* **RECORDS SUPPLIED**:
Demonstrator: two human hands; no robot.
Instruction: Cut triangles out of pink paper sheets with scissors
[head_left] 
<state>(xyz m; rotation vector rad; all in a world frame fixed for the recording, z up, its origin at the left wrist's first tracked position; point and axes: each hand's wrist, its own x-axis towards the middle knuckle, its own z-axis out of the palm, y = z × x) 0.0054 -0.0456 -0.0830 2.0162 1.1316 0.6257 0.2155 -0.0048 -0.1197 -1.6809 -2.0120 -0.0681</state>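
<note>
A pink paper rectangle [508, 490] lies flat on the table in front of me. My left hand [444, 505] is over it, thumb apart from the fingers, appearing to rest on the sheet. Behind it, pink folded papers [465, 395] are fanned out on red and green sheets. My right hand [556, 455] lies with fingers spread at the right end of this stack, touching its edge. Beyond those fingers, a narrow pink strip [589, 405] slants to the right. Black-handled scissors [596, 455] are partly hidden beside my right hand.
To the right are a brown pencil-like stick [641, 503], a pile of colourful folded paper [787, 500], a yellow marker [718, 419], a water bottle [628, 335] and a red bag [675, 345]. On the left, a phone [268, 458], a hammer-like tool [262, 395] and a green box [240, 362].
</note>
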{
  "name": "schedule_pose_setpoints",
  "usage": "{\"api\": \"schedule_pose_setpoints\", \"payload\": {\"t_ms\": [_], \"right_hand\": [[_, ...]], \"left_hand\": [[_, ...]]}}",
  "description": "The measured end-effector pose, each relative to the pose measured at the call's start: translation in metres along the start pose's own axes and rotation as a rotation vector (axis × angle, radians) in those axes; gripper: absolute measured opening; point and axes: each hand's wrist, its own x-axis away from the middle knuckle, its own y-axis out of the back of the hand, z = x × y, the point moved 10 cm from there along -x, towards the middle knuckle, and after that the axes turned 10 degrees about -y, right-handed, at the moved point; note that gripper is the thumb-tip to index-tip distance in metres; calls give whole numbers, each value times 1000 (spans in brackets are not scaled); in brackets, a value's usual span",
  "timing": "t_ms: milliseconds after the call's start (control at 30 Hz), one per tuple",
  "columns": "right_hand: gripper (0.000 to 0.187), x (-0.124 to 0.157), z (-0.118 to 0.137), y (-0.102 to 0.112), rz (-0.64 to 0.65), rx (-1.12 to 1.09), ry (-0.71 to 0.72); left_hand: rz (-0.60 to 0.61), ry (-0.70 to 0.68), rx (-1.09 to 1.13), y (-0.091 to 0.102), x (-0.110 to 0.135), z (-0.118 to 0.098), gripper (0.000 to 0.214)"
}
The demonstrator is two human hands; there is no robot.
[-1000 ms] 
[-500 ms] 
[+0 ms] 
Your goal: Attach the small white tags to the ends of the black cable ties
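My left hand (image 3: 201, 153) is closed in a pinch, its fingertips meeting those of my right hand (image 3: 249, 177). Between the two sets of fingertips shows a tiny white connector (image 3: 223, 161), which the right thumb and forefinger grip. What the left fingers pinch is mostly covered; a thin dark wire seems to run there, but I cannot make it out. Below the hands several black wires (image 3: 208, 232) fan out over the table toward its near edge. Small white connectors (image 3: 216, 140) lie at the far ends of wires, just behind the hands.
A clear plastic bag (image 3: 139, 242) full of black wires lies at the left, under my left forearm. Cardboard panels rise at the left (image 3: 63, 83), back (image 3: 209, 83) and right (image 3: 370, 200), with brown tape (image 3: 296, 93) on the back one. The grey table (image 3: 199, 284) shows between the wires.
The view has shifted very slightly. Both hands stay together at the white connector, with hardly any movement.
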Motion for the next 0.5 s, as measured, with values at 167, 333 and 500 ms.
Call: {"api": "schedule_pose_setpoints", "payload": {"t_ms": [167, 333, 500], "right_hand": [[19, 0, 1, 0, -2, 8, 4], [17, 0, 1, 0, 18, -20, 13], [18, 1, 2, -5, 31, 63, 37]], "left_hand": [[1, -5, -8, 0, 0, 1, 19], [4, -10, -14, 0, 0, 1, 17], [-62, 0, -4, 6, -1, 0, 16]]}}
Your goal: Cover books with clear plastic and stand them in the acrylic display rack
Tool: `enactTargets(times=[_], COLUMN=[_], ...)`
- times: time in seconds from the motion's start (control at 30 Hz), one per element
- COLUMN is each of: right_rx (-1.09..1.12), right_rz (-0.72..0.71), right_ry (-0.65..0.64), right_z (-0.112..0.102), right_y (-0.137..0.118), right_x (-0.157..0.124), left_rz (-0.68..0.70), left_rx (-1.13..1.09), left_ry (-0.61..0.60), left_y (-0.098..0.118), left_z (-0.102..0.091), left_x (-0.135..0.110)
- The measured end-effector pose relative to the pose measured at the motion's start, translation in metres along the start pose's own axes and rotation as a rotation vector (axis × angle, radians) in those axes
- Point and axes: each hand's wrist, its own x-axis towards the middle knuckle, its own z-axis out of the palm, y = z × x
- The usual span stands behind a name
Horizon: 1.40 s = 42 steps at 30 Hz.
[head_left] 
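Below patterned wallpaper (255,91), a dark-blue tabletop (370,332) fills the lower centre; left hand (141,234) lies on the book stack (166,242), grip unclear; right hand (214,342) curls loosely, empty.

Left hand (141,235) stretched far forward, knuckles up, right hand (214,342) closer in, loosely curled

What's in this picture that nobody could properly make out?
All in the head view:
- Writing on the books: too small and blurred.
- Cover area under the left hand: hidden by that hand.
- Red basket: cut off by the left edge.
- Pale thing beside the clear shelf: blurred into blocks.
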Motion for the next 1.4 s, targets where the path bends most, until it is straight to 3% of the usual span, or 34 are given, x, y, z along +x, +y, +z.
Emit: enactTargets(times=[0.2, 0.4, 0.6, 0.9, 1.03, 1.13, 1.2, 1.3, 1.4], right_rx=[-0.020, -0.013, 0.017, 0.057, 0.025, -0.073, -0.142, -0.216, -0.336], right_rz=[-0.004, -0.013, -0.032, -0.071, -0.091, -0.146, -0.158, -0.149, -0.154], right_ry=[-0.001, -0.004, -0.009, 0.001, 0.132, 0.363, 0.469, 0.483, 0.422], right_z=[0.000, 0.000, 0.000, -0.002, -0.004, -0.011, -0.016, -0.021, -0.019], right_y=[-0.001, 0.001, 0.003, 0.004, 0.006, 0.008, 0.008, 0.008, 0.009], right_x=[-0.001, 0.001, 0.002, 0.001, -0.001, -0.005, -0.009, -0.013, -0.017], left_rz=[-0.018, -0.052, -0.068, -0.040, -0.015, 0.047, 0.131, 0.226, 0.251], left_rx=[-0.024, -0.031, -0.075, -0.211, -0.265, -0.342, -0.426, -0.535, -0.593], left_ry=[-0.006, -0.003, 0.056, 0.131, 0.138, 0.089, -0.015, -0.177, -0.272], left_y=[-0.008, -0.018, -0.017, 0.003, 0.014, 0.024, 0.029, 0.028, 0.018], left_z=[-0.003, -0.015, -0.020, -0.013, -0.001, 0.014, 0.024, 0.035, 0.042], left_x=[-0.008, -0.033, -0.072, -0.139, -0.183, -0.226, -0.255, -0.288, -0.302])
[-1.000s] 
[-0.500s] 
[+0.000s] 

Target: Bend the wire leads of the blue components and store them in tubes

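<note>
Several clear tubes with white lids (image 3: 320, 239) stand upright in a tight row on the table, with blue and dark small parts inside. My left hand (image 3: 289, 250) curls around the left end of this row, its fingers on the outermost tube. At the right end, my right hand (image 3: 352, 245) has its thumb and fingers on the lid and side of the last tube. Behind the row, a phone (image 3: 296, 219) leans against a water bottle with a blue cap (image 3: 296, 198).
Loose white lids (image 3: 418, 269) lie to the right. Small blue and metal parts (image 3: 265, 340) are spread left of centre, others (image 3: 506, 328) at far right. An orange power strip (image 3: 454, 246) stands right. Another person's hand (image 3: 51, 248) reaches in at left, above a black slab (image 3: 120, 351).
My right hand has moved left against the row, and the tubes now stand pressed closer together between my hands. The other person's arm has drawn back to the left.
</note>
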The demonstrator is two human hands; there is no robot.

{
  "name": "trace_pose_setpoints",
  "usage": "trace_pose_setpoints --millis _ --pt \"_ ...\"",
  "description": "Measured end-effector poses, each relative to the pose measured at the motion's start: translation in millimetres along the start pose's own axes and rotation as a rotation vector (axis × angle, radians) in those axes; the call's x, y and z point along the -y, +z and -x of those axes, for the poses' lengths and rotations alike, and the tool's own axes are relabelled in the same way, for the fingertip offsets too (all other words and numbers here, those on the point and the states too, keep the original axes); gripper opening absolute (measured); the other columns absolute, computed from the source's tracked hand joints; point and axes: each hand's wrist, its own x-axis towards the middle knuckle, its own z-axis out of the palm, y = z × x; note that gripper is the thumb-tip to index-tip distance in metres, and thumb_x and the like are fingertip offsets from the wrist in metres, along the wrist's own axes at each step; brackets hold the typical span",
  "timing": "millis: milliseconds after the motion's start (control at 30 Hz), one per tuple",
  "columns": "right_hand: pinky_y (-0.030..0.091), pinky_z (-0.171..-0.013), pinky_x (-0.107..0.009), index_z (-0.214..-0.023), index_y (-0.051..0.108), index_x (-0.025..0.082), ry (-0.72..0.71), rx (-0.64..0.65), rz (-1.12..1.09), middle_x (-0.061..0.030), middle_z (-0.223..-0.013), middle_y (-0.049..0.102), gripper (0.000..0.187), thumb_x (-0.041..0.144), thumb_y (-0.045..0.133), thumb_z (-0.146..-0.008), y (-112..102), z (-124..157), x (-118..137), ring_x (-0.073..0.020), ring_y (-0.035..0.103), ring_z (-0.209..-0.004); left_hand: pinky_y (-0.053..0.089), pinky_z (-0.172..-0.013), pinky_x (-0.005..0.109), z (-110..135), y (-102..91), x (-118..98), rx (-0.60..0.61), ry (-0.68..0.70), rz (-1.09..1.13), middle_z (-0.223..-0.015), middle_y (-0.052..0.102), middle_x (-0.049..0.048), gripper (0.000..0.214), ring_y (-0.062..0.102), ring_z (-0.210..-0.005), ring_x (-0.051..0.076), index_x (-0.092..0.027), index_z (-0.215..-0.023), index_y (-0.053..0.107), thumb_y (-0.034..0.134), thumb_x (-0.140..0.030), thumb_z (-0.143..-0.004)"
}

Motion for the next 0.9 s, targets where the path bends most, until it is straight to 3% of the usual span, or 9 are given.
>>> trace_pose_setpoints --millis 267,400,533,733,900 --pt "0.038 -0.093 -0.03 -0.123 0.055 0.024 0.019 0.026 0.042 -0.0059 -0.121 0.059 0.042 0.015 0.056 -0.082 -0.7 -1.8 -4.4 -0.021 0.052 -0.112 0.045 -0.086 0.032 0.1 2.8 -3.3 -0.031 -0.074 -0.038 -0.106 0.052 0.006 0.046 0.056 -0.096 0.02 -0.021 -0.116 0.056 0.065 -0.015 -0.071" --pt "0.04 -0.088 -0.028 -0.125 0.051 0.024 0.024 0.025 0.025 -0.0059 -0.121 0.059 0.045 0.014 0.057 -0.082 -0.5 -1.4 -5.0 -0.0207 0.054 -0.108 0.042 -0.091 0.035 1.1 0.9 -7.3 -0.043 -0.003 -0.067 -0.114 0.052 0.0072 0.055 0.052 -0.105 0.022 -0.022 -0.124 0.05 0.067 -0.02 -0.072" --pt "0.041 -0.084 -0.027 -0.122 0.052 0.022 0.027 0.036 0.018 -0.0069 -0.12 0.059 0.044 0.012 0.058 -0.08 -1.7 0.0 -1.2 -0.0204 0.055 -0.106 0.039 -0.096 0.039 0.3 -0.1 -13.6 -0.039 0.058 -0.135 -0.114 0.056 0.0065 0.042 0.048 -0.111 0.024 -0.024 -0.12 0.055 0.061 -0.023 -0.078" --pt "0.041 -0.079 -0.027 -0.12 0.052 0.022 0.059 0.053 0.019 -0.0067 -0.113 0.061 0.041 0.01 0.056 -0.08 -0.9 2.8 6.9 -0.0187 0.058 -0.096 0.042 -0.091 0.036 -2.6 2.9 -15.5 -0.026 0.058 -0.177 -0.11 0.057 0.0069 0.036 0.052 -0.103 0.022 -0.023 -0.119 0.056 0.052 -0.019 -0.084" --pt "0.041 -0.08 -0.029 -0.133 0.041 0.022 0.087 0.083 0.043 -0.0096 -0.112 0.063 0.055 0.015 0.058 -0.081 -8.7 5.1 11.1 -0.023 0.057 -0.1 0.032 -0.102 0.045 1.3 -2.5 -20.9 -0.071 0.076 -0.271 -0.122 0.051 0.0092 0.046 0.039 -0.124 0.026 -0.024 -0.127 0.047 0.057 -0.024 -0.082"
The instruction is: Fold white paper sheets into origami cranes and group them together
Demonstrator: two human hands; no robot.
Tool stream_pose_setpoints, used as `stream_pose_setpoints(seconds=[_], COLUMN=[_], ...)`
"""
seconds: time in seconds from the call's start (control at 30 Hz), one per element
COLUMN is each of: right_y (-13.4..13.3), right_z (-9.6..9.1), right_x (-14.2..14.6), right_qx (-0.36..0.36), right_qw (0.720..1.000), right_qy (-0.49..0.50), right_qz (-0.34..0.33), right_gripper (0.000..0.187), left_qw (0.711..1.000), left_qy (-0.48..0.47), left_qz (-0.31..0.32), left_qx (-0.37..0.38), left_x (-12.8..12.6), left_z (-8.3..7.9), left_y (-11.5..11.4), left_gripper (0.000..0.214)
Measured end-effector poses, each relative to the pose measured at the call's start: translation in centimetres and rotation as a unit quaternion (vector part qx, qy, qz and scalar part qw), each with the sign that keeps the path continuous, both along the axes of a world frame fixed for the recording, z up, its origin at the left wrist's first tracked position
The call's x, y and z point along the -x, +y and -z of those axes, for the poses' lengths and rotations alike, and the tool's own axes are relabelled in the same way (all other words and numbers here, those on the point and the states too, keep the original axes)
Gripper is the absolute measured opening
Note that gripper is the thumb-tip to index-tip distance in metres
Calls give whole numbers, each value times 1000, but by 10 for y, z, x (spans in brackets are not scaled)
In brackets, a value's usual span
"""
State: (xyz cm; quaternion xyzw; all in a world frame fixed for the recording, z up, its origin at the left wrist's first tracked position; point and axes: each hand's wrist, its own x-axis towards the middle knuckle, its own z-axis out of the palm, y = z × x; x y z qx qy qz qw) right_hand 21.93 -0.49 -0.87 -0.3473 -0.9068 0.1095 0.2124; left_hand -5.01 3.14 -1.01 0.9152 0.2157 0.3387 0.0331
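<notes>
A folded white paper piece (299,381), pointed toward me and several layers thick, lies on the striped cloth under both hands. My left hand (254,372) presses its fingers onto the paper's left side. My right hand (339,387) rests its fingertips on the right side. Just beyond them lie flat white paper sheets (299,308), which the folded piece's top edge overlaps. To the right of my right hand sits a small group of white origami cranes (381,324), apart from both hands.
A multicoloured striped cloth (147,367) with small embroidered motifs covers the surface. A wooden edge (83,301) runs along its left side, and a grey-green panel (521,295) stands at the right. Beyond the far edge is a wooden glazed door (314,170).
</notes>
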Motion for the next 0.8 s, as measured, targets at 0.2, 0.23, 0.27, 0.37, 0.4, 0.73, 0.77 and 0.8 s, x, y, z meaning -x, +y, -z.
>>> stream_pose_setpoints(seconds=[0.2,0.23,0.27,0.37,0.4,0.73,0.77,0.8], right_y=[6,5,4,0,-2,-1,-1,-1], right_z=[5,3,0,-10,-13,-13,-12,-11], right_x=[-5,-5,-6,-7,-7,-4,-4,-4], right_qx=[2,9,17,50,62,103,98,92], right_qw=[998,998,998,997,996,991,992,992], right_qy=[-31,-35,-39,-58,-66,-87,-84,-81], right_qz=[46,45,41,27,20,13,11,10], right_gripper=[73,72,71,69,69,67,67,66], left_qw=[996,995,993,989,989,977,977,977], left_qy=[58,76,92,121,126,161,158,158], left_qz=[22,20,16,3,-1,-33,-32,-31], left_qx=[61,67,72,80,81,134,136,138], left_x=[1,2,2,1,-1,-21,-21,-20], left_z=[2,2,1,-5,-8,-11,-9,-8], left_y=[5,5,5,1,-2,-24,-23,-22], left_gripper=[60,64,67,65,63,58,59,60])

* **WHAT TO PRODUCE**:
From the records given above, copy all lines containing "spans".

* **TASK RESULT**:
  "description": "The measured end-effector pose, each relative to the pose measured at the call's start: translation in metres along the start pose's own axes and rotation as a rotation vector (axis × angle, radians) in those axes; gripper: absolute measured opening; point and axes: each hand's wrist, its own x-axis away from the middle knuckle, its own y-axis out of the back of the hand, z = x × y, the point moved 10 cm from there along -x, towards the middle knuckle, and after that the axes turned 10 degrees about -y, right-handed, at the moved point; note that gripper is the thumb-tip to index-tip distance in metres; calls give whole numbers, each value times 1000 (spans in brackets are not scaled); in brackets, a value's usual span",
Calls give whole numbers, each value times 1000, but by 10 for y, z, x (spans in brackets are not scaled)

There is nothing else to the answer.